Look at each line below and tally those holding "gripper"; answer with that figure and nothing else.

○ ○ ○ ○ ○

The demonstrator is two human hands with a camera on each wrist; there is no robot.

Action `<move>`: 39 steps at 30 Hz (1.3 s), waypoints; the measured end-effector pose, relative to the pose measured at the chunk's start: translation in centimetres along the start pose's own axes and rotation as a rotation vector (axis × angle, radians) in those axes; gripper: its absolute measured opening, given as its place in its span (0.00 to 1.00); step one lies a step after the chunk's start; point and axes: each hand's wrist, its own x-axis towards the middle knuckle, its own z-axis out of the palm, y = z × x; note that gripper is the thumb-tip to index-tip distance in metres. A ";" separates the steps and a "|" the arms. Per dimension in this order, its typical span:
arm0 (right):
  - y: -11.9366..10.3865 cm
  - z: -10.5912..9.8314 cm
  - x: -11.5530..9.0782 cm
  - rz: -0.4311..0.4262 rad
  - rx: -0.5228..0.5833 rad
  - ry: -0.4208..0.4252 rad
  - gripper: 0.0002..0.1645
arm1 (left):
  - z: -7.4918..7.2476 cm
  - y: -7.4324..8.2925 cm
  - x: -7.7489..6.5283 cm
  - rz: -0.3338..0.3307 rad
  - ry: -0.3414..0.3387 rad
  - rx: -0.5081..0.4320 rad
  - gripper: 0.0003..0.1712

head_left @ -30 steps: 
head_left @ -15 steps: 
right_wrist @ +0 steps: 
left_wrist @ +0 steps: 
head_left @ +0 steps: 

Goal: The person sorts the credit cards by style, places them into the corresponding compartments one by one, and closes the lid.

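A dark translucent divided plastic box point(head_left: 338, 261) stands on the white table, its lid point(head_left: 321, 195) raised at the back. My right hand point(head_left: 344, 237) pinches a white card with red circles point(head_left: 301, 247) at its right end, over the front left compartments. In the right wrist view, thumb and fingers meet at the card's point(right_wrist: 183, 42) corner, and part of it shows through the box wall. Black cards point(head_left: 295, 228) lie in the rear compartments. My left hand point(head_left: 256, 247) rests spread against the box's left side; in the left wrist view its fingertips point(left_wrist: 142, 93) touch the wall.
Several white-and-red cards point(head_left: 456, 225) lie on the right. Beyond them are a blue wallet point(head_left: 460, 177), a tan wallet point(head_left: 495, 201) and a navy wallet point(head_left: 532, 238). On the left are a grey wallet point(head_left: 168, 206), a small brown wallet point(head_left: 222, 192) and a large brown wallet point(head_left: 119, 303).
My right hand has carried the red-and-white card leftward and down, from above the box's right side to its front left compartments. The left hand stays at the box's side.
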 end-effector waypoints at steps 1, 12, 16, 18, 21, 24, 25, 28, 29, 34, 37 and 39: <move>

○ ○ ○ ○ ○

Solution: 3